Im Osten ist die Arbeitslosigkeit immer noch viel höher als im Westen. Das ist ein Nährboden für die Linkspartei, die einen ungewöhnlich hohen Stimmenanteil hat. Die CDU wird zulegen, wenn sich wirtschaftlicher Erfolg einstellt und Arbeitsplätze entstehen.

Angela Merkel ist im Osten aufgewachsen. Hilft das nicht?

Böhmer:

Die Tatsache, dass die Kanzlerin im Osten aufgewachsen ist, bringt keine Arbeitsplätze.

Sachsen-Anhalt wählt im März. Spüren Sie Rückenwind aus Berlin?

Böhmer:

Gegenwärtig würde ich eher von Gegenwind sprechen.

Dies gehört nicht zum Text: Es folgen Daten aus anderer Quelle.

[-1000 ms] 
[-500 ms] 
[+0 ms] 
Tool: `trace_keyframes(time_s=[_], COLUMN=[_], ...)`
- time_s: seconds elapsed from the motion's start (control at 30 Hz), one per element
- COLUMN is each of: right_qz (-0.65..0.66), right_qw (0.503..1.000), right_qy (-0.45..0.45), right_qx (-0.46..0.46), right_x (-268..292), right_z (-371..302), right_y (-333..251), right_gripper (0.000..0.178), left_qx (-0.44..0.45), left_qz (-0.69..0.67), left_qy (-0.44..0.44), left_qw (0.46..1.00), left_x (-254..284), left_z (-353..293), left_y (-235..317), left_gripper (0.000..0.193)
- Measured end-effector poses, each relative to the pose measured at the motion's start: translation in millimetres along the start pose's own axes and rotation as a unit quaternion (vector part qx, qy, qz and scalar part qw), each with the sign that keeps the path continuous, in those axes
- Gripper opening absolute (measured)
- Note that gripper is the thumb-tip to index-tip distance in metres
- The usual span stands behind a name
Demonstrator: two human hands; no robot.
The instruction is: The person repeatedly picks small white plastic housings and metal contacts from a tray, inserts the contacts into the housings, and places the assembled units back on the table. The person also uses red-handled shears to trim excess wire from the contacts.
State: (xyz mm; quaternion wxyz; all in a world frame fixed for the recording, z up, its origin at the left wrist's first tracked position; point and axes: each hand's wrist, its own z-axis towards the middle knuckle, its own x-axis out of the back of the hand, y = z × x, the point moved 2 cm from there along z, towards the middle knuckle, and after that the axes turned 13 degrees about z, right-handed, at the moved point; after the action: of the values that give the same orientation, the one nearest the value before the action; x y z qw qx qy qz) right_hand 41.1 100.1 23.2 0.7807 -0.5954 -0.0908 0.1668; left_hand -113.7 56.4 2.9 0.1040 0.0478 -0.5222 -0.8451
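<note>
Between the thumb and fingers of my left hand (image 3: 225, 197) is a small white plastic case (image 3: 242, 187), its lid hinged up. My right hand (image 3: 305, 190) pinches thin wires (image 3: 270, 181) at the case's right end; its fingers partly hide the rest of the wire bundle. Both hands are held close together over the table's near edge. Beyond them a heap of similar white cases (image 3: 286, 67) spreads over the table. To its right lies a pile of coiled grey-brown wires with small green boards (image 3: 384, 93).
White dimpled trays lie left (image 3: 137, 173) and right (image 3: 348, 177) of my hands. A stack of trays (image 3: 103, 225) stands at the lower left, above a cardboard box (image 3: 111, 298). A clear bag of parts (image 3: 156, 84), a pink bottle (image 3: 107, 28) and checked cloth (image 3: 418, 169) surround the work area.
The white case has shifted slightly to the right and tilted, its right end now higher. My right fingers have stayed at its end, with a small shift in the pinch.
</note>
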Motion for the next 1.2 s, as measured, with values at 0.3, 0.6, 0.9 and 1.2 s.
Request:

Die Union schneidet bundesweit in Umfragen im Augenblick schlechter ab - und dafür gibt es Gründe. Ein Fehler war, die Mehrwertsteuer für das Hotelgewerbe zu senken. Diese Entscheidung hat bis heute niemand verstanden.

Also weg damit?

Böhmer:

Ich beobachte die Diskussion, die Steuergeschenke für die Hotellerie rückgängig zu machen, mit großer Sympathie.

Welche Folgen hätte ein Machtverlust in Sachsen-Anhalt oder Baden-Württemberg für die Führungsspitze der CDU?

Böhmer:

Angela Merkel könnte sich darüber sicher nicht freuen. Aber es wäre kein Grund, schon wieder den Bundestag aufzulösen. Im Übrigen: Wenn Landespolitiker der Union ihre Probleme immer bei der Kanzlerin abladen, kann sie einem langsam leidtun. Es gibt auch eine Eigenverantwortung, der man sich stellen muss. Wenn wir in Sachsen-Anhalt bei der Wahl nicht abschneiden sollten wie erwartet, werden wir uns jedenfalls nicht hinstellen und sagen: Frau Merkel ist schuld.